• Assignment
Reproduce everything from the line that contains "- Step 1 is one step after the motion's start" down to the line that contains "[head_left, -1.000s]" in the listing below, word for word and nothing more. Leave the pictures out.

/---

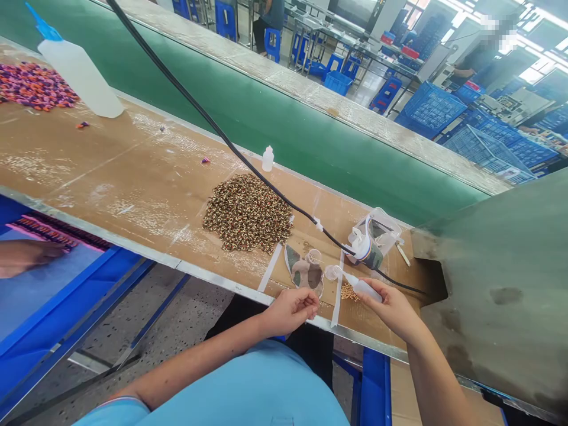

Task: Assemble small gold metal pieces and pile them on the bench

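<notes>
My right hand (pixel 390 307) is closed around a small white squeeze bottle (pixel 369 290), its nozzle pointing left toward a small clear round cup (pixel 332 272). Just beneath that bottle is a little pile of tan pieces (pixel 348 291). At the table's near edge my left hand (pixel 295 309) has its fingers pinched together; whatever is between them is too small to make out. Beyond the left hand lies a grey and pinkish patterned cloth piece (pixel 300 273), with another clear round cup (pixel 314 256) at its top edge.
A heap of brown and cream pieces (pixel 248 213) lies left of centre, near a small white bottle (pixel 267 158). A black cable (pixel 213 121) crosses the table. At right stands a clear plastic container (pixel 384 228). A large bottle (pixel 82 77) and another person's hand (pixel 29 257) are at left.
</notes>
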The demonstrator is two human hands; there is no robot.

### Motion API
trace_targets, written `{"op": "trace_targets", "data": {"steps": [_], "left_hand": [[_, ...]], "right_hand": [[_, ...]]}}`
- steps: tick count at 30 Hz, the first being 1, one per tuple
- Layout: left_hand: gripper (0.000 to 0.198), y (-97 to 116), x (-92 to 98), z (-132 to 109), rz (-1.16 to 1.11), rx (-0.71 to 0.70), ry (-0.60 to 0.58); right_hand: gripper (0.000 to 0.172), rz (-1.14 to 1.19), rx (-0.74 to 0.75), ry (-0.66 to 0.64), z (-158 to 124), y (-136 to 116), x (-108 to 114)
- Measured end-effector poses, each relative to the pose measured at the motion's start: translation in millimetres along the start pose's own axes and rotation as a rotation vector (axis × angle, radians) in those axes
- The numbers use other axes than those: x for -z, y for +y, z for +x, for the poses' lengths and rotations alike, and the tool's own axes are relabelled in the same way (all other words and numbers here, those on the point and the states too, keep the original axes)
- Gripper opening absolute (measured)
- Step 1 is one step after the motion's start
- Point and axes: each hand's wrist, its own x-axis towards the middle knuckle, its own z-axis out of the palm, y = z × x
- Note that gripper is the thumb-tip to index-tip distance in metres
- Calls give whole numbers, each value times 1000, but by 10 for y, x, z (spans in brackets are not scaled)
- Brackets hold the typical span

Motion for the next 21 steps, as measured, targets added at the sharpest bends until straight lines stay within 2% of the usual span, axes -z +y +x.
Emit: {"op": "trace_targets", "data": {"steps": [8,21], "left_hand": [[15,27,-13,-8,11,-6,5],[20,40,-21,-3,-12,21,15]], "right_hand": [[49,3,-28,-3,3,12,-16],[44,-200,-16,132,-1,-77,8]]}}
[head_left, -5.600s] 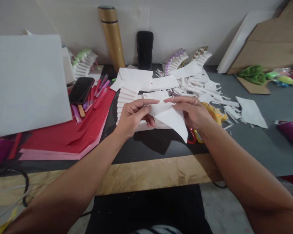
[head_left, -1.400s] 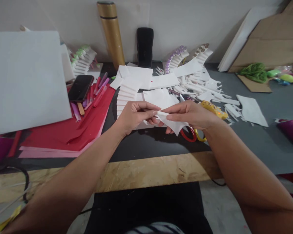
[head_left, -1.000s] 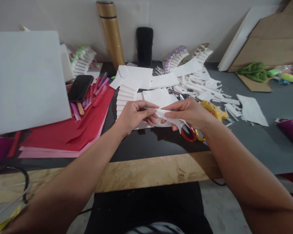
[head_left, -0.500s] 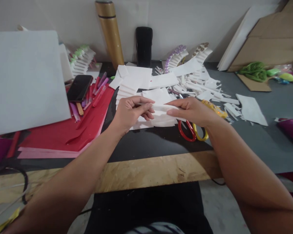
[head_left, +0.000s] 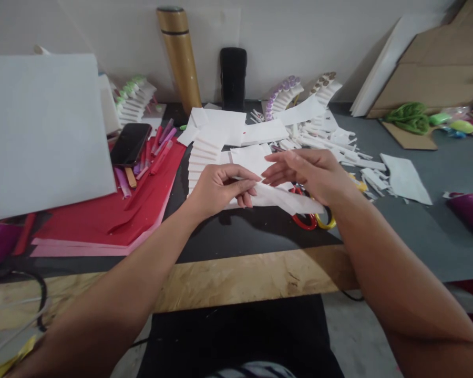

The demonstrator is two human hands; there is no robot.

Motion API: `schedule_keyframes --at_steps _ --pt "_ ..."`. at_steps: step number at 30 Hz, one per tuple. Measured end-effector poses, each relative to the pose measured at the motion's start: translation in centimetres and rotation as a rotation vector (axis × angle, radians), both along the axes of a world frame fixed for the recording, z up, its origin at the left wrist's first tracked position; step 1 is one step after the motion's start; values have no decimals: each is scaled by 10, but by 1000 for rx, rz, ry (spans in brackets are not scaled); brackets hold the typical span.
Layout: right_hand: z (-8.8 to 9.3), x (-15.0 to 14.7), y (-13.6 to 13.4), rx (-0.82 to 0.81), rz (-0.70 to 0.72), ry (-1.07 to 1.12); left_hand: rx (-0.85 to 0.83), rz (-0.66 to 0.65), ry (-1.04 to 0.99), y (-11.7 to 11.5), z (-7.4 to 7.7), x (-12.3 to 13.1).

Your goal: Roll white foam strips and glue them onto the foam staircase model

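White folded paper [head_left: 287, 199] is at the middle of your clock, just over the dark table [head_left: 220, 244]. Your left hand [head_left: 217, 189] pinches its left end between thumb and fingers. Your right hand [head_left: 313, 173] is loose, with its fingers a bit bent, just above the paper. I can't tell if it touches it.

At eleven o'clock from the paper, a tall gold bottle [head_left: 180, 60] leans a little by the wall. It has a dark top, and you can't see what is inside. At three o'clock, well apart, a shiny purple packet [head_left: 471, 210] lies on the table. What it holds is hidden too.

Your paper is thin, long and pointy at its right end. Under it, near five o'clock, a round red handle [head_left: 305, 228] peeks out. At one o'clock you have a messy pile of skinny white paper bits [head_left: 319, 140]. At two o'clock, a soft, stringy green bundle [head_left: 410, 116] sits on flat brown card. At nine o'clock there are smooth red sheets [head_left: 114, 215], with pink ones [head_left: 82, 249] under them. A rough wooden edge [head_left: 260, 278] runs along six o'clock.
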State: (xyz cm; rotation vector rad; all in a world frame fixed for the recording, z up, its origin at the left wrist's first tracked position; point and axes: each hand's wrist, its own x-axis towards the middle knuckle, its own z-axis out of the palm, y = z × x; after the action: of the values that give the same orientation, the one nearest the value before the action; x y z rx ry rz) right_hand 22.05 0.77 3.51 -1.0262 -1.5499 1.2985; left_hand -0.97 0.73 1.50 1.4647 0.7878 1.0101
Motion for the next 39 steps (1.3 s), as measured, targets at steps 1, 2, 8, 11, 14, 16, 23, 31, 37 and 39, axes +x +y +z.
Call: schedule_keyframes --at_steps 1,2,8,11,14,16,23,31,37,39 --pt "1 -4 -3 -65 57 -18 8 -14 3 -1 1 1" --pt "1 -7 -6 -108 120 -51 17 -21 7 -2 1 2" --pt "2 -18 -9 -54 313 -262 57 38 61 -1 0 4" --pt "-2 -18 -6 -26 279 -326 40 23 85 -1 -4 4" --pt "-6 -18 -4 -48 276 -328 55 18 123 -1 -6 4" --pt "-7 -18 -5 -76 265 -303 71 20 132 -1 -6 4" --pt "0 -15 -7 17 181 -294 -367 -118 -25 4 -1 4" --pt "-1 -15 -8 277 230 -548 -676 -350 -4 0 3 5" --pt "-4 -16 -7 321 244 -566 -684 -352 22 1 7 4" --pt "-4 -16 -7 311 242 -570 -667 -354 30 2 6 4"
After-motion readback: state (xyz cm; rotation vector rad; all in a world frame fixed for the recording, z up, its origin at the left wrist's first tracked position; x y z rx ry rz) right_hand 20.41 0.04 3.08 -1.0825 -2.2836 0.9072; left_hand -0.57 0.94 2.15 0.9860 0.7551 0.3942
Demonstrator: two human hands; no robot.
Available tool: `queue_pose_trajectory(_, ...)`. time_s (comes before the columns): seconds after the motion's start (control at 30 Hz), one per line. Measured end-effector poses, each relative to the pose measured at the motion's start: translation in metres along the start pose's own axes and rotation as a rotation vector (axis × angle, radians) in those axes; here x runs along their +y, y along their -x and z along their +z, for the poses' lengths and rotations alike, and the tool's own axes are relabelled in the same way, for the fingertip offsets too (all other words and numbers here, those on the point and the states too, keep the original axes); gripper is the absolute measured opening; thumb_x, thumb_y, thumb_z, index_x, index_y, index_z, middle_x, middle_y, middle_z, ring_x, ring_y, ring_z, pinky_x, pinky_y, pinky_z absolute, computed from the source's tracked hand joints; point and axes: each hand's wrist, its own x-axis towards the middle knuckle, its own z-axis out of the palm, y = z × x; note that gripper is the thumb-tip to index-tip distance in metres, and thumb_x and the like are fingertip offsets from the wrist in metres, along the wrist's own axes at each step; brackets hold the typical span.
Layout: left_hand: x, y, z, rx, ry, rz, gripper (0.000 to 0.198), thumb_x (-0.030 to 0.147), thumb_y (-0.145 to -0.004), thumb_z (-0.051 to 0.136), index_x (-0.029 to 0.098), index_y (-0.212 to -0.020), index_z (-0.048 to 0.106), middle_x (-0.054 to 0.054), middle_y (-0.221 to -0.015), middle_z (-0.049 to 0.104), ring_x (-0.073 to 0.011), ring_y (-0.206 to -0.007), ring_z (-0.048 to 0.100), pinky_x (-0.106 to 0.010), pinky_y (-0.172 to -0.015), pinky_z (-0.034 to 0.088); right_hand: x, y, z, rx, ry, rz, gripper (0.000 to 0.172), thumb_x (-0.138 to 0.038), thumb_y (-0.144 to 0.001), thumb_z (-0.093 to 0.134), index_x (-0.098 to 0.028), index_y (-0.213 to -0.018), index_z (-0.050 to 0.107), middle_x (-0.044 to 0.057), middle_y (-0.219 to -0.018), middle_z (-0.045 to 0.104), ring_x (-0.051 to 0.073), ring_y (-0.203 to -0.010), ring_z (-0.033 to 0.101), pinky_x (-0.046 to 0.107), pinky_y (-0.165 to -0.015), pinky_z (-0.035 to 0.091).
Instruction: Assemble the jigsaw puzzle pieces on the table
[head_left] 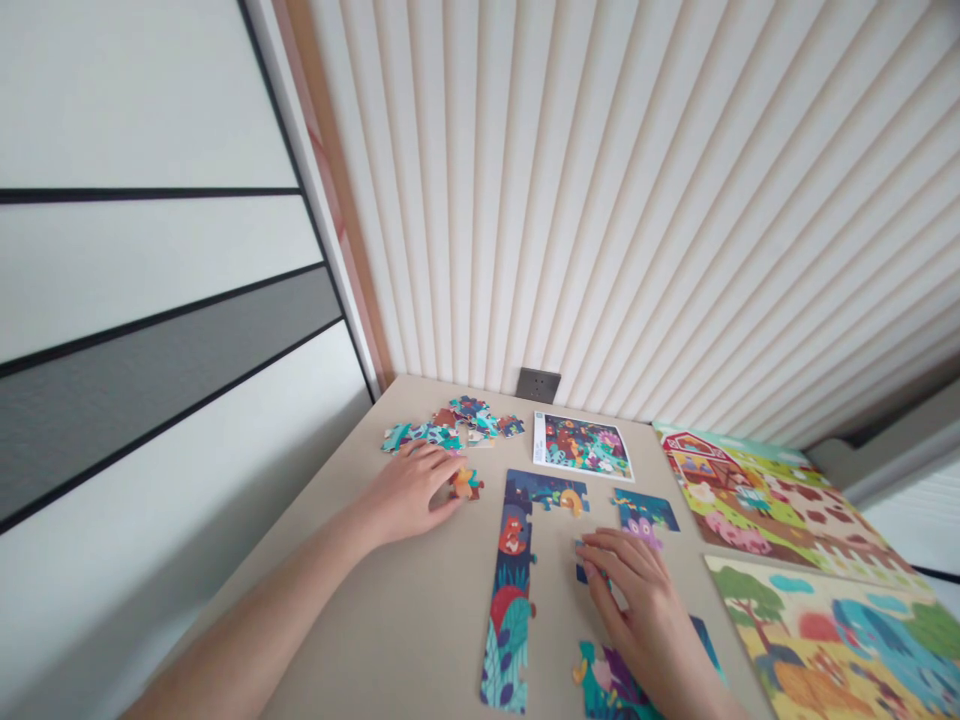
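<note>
My left hand (416,490) lies with fingers stretched and thumb apart at the near edge of a pile of loose puzzle pieces (431,437). An orange puzzle piece (465,485) sits beside its fingers. My right hand (637,595) has its fingertips closed on a dark blue puzzle piece (581,573), mostly hidden beneath them. To its left runs a joined puzzle strip (510,580), bending right along the top. A blue corner section with a purple creature (646,512) is just above the right hand. A green and purple section (607,680) lies below, partly covered by that wrist.
A reference picture card (583,446) lies at the back of the table (375,610). Two assembled puzzles, a farm scene (772,495) and an elephant scene (847,630), lie at the right. Behind stands a pleated wall (525,200) with a dark socket (538,384).
</note>
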Motion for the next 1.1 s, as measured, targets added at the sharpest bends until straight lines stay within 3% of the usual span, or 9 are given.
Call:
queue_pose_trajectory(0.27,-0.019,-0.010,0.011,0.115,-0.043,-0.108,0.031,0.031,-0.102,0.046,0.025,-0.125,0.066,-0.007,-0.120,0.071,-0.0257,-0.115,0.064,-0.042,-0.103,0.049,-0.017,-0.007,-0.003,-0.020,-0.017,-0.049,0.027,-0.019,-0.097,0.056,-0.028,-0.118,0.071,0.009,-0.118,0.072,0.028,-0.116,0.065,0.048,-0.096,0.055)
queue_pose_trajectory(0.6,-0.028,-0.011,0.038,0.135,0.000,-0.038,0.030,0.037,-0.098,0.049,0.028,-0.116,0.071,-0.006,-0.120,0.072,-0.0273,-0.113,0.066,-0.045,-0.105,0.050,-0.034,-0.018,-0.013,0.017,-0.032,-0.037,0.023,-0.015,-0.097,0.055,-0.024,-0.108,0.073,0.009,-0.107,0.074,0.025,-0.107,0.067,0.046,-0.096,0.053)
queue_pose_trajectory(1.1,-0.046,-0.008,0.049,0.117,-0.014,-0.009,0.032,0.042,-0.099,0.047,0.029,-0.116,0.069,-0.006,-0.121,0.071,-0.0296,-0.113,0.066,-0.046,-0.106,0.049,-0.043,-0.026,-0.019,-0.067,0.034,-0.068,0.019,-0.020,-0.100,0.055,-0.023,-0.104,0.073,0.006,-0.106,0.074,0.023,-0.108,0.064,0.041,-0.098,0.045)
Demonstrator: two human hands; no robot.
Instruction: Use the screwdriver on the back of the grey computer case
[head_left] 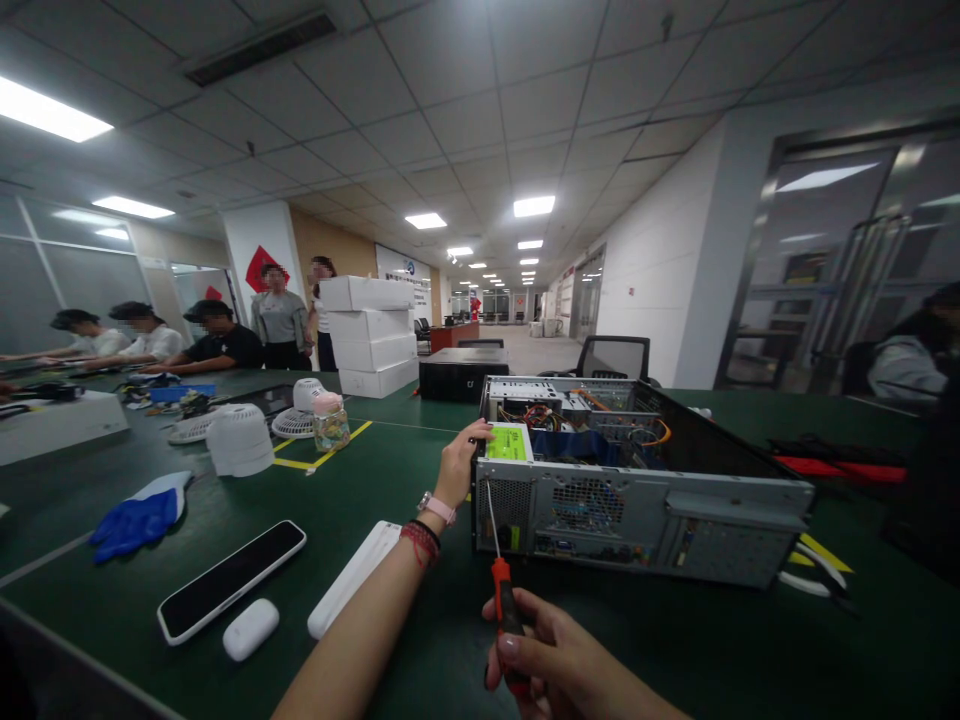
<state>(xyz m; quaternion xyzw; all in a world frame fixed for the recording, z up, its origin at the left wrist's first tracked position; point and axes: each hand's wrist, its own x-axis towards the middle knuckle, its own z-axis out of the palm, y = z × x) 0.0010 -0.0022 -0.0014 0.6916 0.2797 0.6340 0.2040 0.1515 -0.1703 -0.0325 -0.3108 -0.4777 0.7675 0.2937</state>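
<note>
An opened desktop computer case (720, 490) lies on its side, its perforated rear panel facing me. Inside its left corner sits a power supply with a bright green label (508, 443). My left hand (459, 462) grips that corner beside the label, its fingers partly hidden behind the edge. In my right hand (551, 640) is a screwdriver (504, 595) with a red and black handle, fingers wrapped round it. Its thin shaft points up and away, and the tip appears at the panel's upper left corner. Whether it sits in a screw is too small to tell.
On the green table (240, 690) to the left lie a smartphone (232, 580), a white earbud case (251, 628), a white slab-like object (352, 580) and blue gloves (139, 520). Farther back are white fans (240, 440), a glass jar (331, 428) and stacked white boxes (371, 340). Several people sit or stand beyond.
</note>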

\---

• Answer for this exercise
- Step 1 is one step after the motion's start
- Point and axes: each hand's wrist, its own x-axis towards the middle knuckle, its own z-axis out of the palm, y = z × x
- Note that gripper is the thumb-tip to index-tip distance in metres
- Calls give whole numbers, each value times 1000, but by 10 for y, x, z (spans in brackets are not scaled)
- Brackets hold the typical span

Motion for the next 21 steps, as measured, targets added at the sharpest bends until straight lines stay within 2% of the usual span, axes -z +y +x.
Emit: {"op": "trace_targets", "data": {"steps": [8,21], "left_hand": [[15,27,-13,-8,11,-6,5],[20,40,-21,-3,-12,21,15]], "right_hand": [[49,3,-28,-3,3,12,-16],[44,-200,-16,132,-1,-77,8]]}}
[head_left, -5.600s] 
[head_left, -1.400s] 
[head_left, -1.000s] 

The output requires nothing else.